Gelangen Sie nicht an diesen Punkt: Denn obgleich Anschreiben zeitraubend sind, sich wiederholen und nur das Offensichtliche benennen und möglicherweise nie gelesen werden, lohnen sie doch der Mühe.

“Lebenläufe tendieren dazu, sehr ähnlich auszusehen”, sagt der Head of Recruitment einer internationalen Bank. “Das Anschreiben ist gewissermaßen eine Gelegenheit, sich selbst aus der Masse hervorzuheben. Er zwingt Sie, sich anzustrengen und Ihre Motivation für diese spezielle Bewerbung zu Papier zu bringen.”

“Falls Sie auf eine spezielle Stellenanzeige eingehen, würden wir immer zu einem Anschreiben raten,” stimmt Oliver Harris von dem Recruitment-Unternehmen Robert Walters zu. “Erst das Anschreiben macht einen Lebenslauf lebendig. Er ist ein Mittel, um ihre besondere Eignung für die Aufgabe zu rechtfertigen. In dem Anschreiben können Sie diejenigen Abschnitte ihres Lebenslaufes herausstreichen, die exakt auf den fraglichen Job passen. Außerdem bietet er zusätzliche Informationen wie Verfügbarkeit, Absichten und Arbeitserlaubnis.”

Doch bedenken Sie, dass ihr sorgfältig erstelltes Anschreiben nichts zählt, falls Ihr Lebenslauf nicht zu der fraglichen Aufgabe passt.

“Wir erhalten so viele Antworten auf Anzeigen, von denen die meisten unerheblich sind, dass wir zuerst den Lebenslauf prüfen”, sagt der Direktor eines anderen Recruitment-Unternehmens. “Falls dieser interessant aussieht, schauen wir uns das Anschreiben an, um die Begründung für die Bewerbung zu ermitteln.

Er fügt hinzu, dass viele Leute ein Anschreiben verfassen, um ihre Unpassendheit zu verschleiern.

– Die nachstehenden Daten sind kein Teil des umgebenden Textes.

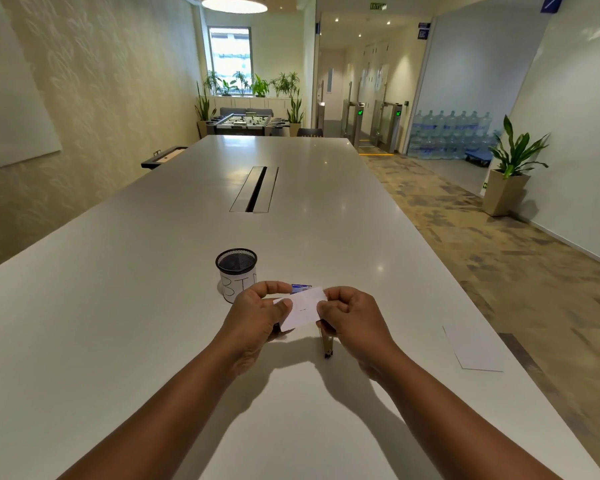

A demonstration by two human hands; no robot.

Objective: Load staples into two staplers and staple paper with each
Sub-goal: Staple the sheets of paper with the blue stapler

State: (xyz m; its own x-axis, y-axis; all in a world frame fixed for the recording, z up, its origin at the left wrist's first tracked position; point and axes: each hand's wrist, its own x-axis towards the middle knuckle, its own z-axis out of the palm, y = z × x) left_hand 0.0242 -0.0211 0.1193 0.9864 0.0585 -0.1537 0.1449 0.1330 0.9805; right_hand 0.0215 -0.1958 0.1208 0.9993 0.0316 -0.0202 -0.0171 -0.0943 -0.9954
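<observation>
Long white table (153, 306), lower centre of frame: left hand (257, 317) and right hand (350, 317) pinch a small paper (303, 308) (two staple marks visible); mesh cup (236, 271) just behind.

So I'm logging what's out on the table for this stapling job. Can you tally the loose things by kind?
Paper pieces: 2 (one held, one lying at the right)
Mesh cup: 1
Blue box, partly hidden: 1
Stapler, mostly hidden under the right hand: 1
Total: 5
</observation>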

“In den meisten Fällen werden Anschreiben genutzt, um Bewerbungen zu rechtfertigen, die nicht völlig mit den spezifischen Kriterien übereinstimmen”, ergänzt er. “Falls wir nach zwei Äpfeln und einer Orange suchen und jemand hat einen Apfel und drei Orangen, dann schreiben sie im Anschreiben, wieso sie dennoch passen.”

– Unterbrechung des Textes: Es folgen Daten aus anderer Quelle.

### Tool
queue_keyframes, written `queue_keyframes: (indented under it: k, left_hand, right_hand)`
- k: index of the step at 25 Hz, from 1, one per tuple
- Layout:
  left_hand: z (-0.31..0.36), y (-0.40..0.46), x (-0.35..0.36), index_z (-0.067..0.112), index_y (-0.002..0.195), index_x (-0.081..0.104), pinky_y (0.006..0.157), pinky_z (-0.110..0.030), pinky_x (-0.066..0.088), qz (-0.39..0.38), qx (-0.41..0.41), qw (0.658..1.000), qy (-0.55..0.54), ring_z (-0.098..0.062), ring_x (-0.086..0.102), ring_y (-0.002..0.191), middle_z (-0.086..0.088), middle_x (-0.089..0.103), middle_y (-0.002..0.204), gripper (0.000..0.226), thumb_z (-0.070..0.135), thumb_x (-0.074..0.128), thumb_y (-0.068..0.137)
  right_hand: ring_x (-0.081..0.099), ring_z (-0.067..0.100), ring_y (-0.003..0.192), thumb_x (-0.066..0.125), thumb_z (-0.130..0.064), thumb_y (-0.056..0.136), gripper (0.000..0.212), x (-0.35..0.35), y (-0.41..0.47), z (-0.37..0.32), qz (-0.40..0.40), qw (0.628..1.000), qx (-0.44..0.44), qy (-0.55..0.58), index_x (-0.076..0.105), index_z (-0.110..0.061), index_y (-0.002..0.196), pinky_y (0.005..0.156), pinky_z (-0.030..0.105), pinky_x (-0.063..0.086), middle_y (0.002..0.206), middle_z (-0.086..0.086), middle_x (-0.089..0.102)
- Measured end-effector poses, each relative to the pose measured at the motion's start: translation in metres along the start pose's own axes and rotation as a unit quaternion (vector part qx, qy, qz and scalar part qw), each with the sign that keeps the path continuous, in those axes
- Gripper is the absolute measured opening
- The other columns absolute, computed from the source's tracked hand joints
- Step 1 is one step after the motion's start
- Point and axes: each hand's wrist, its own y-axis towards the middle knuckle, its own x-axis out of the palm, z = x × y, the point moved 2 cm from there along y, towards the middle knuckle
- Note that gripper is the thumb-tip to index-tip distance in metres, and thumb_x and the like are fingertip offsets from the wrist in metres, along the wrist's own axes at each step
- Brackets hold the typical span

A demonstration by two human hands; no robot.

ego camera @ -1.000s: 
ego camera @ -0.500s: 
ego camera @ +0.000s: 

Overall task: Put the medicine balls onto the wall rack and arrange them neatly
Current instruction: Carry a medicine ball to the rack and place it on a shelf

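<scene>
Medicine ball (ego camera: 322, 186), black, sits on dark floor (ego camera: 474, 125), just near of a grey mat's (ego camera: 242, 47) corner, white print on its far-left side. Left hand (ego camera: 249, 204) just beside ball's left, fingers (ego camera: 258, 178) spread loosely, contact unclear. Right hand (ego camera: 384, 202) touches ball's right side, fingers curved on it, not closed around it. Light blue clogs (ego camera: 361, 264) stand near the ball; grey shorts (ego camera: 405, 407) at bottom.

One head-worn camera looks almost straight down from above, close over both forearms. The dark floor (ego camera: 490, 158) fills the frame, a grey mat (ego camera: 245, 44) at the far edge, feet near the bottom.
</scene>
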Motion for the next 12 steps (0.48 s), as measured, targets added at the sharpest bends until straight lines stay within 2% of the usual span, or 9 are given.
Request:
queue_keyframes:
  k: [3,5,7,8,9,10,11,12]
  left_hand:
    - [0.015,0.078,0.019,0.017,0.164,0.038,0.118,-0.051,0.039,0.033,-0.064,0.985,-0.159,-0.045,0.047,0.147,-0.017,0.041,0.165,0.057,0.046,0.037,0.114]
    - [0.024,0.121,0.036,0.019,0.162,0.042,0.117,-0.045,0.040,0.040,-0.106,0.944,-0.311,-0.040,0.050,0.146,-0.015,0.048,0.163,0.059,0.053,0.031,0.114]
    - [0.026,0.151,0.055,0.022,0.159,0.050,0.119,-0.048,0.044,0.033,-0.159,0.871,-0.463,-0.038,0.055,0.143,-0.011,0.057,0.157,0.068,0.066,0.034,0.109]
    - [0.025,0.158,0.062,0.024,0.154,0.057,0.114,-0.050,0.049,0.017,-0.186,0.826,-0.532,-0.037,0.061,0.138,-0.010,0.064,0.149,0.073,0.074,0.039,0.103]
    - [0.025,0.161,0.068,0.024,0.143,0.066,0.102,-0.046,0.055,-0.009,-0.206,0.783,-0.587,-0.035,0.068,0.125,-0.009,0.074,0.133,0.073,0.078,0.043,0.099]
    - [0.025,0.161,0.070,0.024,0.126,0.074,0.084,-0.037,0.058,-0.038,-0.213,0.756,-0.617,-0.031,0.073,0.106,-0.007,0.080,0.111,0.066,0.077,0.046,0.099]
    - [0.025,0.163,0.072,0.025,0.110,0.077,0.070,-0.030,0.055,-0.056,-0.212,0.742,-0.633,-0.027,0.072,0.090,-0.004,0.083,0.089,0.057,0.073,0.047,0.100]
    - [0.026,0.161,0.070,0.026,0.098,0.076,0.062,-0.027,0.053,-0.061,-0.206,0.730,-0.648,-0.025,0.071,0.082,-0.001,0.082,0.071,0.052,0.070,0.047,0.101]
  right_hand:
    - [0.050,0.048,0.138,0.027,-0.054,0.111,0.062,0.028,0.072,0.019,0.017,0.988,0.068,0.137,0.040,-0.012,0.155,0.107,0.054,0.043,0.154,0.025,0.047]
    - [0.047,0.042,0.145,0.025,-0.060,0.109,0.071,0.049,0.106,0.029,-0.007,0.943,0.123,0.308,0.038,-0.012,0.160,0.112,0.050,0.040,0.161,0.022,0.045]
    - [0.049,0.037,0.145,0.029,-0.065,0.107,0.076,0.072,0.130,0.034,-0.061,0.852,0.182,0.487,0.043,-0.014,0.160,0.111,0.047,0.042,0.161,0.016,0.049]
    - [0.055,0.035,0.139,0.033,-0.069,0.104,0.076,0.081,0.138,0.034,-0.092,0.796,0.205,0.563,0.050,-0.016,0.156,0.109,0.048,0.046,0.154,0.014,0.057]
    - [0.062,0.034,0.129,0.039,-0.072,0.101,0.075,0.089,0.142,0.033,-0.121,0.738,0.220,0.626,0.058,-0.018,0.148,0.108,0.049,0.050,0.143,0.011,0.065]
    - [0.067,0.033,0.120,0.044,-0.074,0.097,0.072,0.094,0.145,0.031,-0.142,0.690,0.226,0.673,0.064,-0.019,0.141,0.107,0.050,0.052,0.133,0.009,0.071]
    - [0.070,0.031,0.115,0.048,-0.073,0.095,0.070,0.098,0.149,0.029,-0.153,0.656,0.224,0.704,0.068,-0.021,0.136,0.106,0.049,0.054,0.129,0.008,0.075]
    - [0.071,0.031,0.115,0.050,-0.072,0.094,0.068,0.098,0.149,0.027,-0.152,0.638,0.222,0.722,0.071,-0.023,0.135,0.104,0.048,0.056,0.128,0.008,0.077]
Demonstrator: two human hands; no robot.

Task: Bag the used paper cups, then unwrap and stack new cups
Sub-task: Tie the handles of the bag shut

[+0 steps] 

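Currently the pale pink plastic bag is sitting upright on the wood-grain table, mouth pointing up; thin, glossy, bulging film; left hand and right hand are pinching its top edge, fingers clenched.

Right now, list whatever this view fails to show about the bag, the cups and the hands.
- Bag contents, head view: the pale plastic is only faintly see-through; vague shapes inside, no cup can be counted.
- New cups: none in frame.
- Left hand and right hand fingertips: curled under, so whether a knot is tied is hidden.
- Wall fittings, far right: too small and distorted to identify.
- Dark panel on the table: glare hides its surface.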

Und im Falle eines perfekten Kandidaten, mache ein Anschreiben keinen Unterschied, fügt er hinzu: “Im Augenblick schauen die Arbeitgeber nur auf eine exakte Übereinstimmung”, fährt der Recruiter fort. “Und am Ende des Tages, falls der Lebenslauf von jemanden gut aussieht und derjenige kein Anschreiben mitgeschickt hat, werden wir ihn ohnehin kontaktieren.”